**Your instructions**
What is needed is an exact copy of all the lines below.

**Stored data**
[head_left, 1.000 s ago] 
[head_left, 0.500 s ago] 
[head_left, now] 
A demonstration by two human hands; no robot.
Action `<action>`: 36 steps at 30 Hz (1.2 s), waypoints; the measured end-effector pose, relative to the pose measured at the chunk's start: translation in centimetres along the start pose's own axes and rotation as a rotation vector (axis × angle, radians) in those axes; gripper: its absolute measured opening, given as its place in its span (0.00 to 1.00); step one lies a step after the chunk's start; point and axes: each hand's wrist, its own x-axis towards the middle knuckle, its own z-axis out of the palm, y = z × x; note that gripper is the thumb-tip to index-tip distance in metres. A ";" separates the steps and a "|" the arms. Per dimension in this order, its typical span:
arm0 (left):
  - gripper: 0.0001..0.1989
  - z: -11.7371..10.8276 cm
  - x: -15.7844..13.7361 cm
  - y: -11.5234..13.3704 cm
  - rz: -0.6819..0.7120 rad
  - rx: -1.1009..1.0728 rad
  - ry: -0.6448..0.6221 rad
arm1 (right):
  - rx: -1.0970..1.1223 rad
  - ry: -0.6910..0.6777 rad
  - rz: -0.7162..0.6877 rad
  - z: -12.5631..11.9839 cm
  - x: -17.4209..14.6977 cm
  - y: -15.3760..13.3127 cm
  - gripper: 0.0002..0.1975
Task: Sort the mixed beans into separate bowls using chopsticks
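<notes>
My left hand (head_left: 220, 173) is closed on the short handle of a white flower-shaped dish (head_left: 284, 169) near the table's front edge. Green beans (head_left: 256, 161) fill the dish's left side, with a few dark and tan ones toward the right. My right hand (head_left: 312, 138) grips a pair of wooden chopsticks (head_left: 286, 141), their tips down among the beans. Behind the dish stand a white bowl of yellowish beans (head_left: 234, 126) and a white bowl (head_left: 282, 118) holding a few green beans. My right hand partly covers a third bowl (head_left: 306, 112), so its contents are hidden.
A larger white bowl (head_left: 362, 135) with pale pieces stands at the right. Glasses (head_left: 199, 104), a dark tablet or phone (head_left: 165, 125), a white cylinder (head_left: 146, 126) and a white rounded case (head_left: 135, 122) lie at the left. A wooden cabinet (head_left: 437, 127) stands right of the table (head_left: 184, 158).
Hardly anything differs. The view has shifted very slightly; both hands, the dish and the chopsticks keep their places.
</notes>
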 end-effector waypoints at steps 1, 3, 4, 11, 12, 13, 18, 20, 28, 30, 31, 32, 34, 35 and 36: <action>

**Solution to this problem**
[head_left, 1.000 s ago] 
[head_left, 0.500 s ago] 
[head_left, now] 
A demonstration by two human hands; no robot.
Action `<action>`: 36 steps at 30 Hz (1.2 s), waypoints; the measured end-effector pose, relative to the pose measured at the chunk's start: translation in centimetres along the start pose's own axes and rotation as a rotation vector (axis × angle, radians) in those axes; gripper: its absolute measured opening, given as its place in its span (0.00 to 1.00); step one lies a step after the chunk's start; point and axes: each hand's wrist, its own x-axis towards the middle knuckle, its own z-axis out of the palm, y = z × x; note that gripper is the thumb-tip to index-tip distance in metres. A ";" separates the steps and a "|" the arms. Per dimension in this order, its typical span:
arm0 (left):
  - gripper: 0.0001..0.1989
  - z: -11.7371..10.8276 cm
  - x: -15.7844..13.7361 cm
  - y: -11.5234..13.3704 cm
  - rz: -0.6819..0.7120 rad
  - rx: -1.1009..1.0728 rad
  - ry: -0.6448..0.6221 rad
arm1 (right):
  - rx: -1.0970..1.1223 rad
  - ry: -0.6910..0.6777 rad
  - rz: -0.7162..0.6877 rad
  - z: -12.5631..11.9839 cm
  - x: -17.4209..14.6977 cm
  - y: -15.3760..13.3127 cm
  - gripper: 0.0002..0.1975
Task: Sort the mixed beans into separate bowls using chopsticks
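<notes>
My left hand (head_left: 220, 173) is closed on the short handle of a white flower-shaped dish (head_left: 284, 169) near the table's front edge. Green beans (head_left: 256, 161) fill the dish's left side, with a few dark and tan ones toward the right. My right hand (head_left: 312, 138) grips a pair of wooden chopsticks (head_left: 286, 141), their tips down among the beans. Behind the dish stand a white bowl of yellowish beans (head_left: 234, 126) and a white bowl (head_left: 282, 118) holding a few green beans. My right hand partly covers a third bowl (head_left: 306, 112), so its contents are hidden.
A larger white bowl (head_left: 362, 135) with pale pieces stands at the right. Glasses (head_left: 199, 104), a dark tablet or phone (head_left: 165, 125), a white cylinder (head_left: 146, 126) and a white rounded case (head_left: 135, 122) lie at the left. A wooden cabinet (head_left: 437, 127) stands right of the table (head_left: 184, 158).
Hardly anything differs. The view has shifted very slightly; both hands, the dish and the chopsticks keep their places.
</notes>
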 end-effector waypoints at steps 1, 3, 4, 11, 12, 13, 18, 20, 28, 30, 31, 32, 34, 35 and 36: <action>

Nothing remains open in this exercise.